If you want to say “it’s better to work this way” or “you’ll get results quicker like this”, to a bunch of physicists, you have to show them data to prove it. A paper like the one I’m discussing here will likely be read, if it:
- gets published
- said publication happens in a relevant journal
- said publication is picked up and circulated in enough news sources that researchers who don’t read the publishing journal get wind
On the other hand, it’s likely that the article’s tone will ensure that it only preaches to the converted. Nothing in the paper says “this is actually better”, just “professional programmers do these things”. Exercises like Software Carpentry are likely to only appeal to people who already have an interest in bettering their own programming abilities. As I said, most researchers I know don’t: they want to publish, and programming is a necessary—albeit complex—tool helping them to achieve that.

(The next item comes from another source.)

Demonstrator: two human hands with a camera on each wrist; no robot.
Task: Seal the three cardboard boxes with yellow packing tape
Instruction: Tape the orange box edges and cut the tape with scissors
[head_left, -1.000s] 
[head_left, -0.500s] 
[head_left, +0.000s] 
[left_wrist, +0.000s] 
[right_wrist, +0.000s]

Why is this suddenly an issue?
It isn’t. A very quick search for errors in scientific computing yielded papers published across the last two decades, and I could probably find more. The abstracts for these (I did say it was a very quick search) include some pining for the use of skills from software engineering, or a closer focus by software engineering researchers on scientific computing projects.
What can be done about it?
That’s a very good question. If we knew what to do to improve the quality of any software production effort, there’d be a lot more good software in the world :). If the techniques from commercial software really would help make scientific software better, why wait for the scientists to apply them? Plenty of scientific software is open source, so in the case of things like analysis tools and automatic tests, sufficiently motivated individuals could just apply those things then demonstrate to the project maintainers how much of a difference they’ve made. Sure, there will be problems: I once worked on some software that could only be successfully executed if there was a particle accelerator connected to your workstation. But the first thing I did was to make a virtual particle accelerator – demonstrating how much easier it was to make progress if you could do it away from the experiment.
This brings me onto another option: scientific computing teams can employ commercial developers. I’ve seen it happen, I’ve seen it work and I’ve seen it fail. The ways in which it work include sharing of knowledge from both disciplines, discussing and improving practices. The ways in which it fails come down to frustration on both sides: scientific programmers feel that refactoring is change for change’s sake, perhaps, and software engineers think that not using their favourite practices is the realm of cowboys. That means that for a cross-discipline software team to work, it needs good leadership: the team needs to be designed to appreciate the different skills and viewpoints brought by the different members. And now we’ve gone fully out of the realm of science into management techniques.